Les nanotechnologies impliquent la fabrication à l’échelle nanométrique d’objets, permettant de conférer à la matière des propriétés physiques ou chimiques inédites. Deux approches complémentaires permettent de fabriquer des objets à l’échelle nanométrique : l’assemblage de briques élémentaires, tel un « maçon » : on parle d’approche « bottom-up » ; et l’usinage de matériau, tel un « sculpteur » : il s’agit de l’approche « top-down ».

Ces deux approches présentent des problématiques spécifiques : la voie bottom-up nécessite de contrôler et combiner les propriétés des briques élémentaires et d’agencer simplement ces nano-objets individuels en système organisé. La voie top-down cherche à améliorer les densités d’intégration des nanodispositifs, par exemple en passant de systèmes 2D à des systèmes 3D.

Dans les deux approches, la maîtrise technologique des connections entre nano-objets et notre monde à l’échelle macroscopique est un problème à résoudre pour rendre effectives et utilisables les nanotechnologies.

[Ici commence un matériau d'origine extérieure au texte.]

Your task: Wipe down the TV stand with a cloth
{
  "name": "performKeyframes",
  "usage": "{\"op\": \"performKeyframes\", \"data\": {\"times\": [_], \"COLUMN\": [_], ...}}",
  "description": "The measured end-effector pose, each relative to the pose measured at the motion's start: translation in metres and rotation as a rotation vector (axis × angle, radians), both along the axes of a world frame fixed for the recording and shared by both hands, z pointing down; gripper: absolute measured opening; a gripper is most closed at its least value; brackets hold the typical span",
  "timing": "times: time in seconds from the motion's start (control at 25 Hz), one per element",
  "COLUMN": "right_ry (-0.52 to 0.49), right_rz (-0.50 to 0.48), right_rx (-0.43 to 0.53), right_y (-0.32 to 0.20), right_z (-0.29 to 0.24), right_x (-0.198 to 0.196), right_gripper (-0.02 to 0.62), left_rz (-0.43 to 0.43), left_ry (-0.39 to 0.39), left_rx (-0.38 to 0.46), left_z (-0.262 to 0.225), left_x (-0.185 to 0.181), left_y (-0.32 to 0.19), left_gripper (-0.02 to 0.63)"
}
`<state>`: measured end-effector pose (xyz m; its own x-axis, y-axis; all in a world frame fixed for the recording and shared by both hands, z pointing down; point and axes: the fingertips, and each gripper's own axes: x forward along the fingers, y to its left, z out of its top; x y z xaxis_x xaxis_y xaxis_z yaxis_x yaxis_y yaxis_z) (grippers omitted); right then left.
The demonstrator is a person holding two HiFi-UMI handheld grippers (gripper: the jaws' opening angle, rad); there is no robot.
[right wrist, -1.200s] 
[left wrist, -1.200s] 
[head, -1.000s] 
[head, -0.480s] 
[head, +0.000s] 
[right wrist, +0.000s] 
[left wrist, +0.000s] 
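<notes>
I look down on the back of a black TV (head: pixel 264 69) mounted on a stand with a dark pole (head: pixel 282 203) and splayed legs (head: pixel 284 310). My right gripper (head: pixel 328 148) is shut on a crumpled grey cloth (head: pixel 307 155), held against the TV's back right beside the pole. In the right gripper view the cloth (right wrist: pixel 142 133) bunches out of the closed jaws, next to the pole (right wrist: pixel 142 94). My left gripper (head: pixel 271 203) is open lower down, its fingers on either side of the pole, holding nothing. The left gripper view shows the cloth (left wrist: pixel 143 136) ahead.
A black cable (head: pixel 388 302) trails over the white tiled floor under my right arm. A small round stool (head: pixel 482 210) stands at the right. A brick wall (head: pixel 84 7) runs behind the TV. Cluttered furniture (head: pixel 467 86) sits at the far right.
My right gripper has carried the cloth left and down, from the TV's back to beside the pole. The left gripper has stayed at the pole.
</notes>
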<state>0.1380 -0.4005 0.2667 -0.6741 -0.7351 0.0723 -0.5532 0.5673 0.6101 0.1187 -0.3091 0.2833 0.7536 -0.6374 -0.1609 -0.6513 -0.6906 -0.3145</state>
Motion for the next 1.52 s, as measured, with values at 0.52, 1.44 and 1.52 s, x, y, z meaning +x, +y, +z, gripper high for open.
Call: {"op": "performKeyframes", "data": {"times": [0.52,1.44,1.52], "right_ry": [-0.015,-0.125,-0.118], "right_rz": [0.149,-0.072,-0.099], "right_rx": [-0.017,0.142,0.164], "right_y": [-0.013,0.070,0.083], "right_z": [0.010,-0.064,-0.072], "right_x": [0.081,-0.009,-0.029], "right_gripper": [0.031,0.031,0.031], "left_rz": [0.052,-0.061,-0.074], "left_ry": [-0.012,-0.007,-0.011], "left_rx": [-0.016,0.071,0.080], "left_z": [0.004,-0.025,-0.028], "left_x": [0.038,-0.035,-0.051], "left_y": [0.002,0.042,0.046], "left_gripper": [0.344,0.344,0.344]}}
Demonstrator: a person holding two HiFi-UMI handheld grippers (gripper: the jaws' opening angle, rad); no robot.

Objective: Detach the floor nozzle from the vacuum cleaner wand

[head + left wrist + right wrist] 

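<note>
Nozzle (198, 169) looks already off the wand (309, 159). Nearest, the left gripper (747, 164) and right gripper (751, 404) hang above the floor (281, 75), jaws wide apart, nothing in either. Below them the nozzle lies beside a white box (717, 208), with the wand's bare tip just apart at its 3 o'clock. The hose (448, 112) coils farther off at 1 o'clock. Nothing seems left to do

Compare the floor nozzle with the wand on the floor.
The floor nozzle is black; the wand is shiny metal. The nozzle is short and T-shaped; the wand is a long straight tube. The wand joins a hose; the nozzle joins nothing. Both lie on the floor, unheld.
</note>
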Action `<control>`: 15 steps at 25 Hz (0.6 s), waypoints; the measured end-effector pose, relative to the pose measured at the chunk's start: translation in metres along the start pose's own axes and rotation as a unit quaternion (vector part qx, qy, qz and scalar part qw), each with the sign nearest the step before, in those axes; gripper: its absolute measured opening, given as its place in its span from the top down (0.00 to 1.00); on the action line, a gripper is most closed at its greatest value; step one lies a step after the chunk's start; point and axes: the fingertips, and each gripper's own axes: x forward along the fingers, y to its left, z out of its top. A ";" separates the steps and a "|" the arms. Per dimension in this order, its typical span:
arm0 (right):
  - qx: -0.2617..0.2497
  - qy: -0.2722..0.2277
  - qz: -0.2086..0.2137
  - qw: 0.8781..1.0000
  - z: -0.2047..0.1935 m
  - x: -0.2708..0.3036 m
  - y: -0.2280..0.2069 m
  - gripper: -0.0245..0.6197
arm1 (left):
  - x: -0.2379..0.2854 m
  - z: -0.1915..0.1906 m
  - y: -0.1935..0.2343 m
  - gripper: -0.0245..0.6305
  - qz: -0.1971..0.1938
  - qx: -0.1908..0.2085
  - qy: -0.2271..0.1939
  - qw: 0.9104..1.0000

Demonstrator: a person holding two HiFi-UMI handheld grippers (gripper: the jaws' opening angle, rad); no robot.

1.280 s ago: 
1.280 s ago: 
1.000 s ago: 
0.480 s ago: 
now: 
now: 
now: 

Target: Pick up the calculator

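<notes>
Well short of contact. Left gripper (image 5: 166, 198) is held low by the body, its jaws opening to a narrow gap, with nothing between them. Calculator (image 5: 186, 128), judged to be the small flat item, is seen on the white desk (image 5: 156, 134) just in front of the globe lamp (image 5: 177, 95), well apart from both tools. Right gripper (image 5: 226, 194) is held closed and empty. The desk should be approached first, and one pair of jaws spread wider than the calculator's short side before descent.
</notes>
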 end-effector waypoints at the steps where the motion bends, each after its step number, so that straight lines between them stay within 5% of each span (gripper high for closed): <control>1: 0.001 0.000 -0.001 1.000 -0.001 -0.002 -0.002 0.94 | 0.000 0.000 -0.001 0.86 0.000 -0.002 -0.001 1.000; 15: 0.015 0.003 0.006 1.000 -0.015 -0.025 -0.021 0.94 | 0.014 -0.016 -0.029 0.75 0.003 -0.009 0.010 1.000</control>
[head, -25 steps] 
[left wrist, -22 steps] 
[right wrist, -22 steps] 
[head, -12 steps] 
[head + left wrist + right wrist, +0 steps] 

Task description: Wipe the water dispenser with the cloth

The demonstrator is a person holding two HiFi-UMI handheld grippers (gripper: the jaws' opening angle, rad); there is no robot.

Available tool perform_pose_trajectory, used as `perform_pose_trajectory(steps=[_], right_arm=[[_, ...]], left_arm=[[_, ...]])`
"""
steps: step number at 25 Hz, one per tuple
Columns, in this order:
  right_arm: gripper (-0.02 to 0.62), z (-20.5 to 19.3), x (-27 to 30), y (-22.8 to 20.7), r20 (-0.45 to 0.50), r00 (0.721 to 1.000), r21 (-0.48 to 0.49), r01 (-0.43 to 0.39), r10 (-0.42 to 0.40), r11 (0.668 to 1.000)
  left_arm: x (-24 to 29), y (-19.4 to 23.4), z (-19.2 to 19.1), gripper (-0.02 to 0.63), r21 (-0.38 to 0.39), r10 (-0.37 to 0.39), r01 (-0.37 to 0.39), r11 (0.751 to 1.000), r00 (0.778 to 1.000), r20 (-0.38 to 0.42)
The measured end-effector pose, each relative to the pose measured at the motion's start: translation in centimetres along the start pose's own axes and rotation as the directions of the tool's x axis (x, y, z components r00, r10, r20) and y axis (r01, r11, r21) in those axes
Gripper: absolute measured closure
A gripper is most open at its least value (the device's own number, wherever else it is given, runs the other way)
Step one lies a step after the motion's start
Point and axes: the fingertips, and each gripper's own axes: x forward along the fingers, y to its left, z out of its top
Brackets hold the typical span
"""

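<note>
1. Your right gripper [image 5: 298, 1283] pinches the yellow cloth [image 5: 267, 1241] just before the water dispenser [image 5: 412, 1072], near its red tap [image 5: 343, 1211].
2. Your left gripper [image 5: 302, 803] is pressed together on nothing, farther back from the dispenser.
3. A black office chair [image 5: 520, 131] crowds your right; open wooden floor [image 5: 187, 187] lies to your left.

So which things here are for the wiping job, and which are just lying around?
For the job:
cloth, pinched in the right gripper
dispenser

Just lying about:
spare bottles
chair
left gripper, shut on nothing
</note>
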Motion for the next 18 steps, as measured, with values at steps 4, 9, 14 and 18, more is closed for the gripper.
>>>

Afin d’explorer l’articulation entre les approches top-down et bottom-up, l’objectif du colloque est de rassembler des spécialistes de différentes origines disciplinaires, présentant des savoir-faire variés (nanofabrication, nanocaractérisation, composants et systèmes, chimie, biologie) issus de domaines d’application clé des nanotechnologies telles que les technologies de l’information et les nanobiotechnologies. Ce colloque est aussi une occasion de discuter des défis démocratiques posés par les impacts, positifs comme négatifs, liés à ce domaine d’exploration.

Exceptionnellement pour les Entretiens Jacques Cartier, la langue officielle du colloque est  l’anglais.